Nearly two-thirds (64 percent) of the study health plans were for-profit. The quality of care was lower in for-profit health plans than not-for-profit health plans on all four HEDIS quality indicators studied: 67.5 vs. 74.8 percent of eligible women screened for breast cancer; 43.7 vs. 57.7 percent of diabetics given an eye examination; 63.1 vs. 75.2 percent of heart attack victims given beta-blocker medication following their heart attack; and 42.1 vs. 60.4 percent of patients given followup care after hospitalization for mental illness.
Adjustment for sociodemographic case mix and health plan characteristics reduced, but did not eliminate, the differences, which remained significant for all measures except beta-blocker medication after heart attack.
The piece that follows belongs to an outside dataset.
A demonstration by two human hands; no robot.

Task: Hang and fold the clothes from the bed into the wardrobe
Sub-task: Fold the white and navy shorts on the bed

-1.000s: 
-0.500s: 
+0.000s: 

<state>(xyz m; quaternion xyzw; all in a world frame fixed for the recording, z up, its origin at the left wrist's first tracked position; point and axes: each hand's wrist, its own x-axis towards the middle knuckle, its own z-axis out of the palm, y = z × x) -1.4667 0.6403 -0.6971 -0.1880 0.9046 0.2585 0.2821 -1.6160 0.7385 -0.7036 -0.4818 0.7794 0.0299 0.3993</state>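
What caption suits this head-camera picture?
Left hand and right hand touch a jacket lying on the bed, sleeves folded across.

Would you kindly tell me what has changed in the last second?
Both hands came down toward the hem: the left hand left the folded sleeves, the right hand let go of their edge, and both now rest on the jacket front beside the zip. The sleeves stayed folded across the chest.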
The authors caution that for-profit plans should not be banned from enrolling Medicare patients, since some for-profit plans were high-performing, and the care they provide may be better than that provided by Medicare fee-for-service.
See "Quality of care in for-profit and not-for-profit health plans enrolling Medicare beneficiaries," by Eric C. Schneider, M.D. M.Sc., Alan M. Zaslavsky, Ph.D., and Arnold M. Epstein, M.D., M.A., in the December 2005 American Journal of Medicine 118, pp. 1392-1400.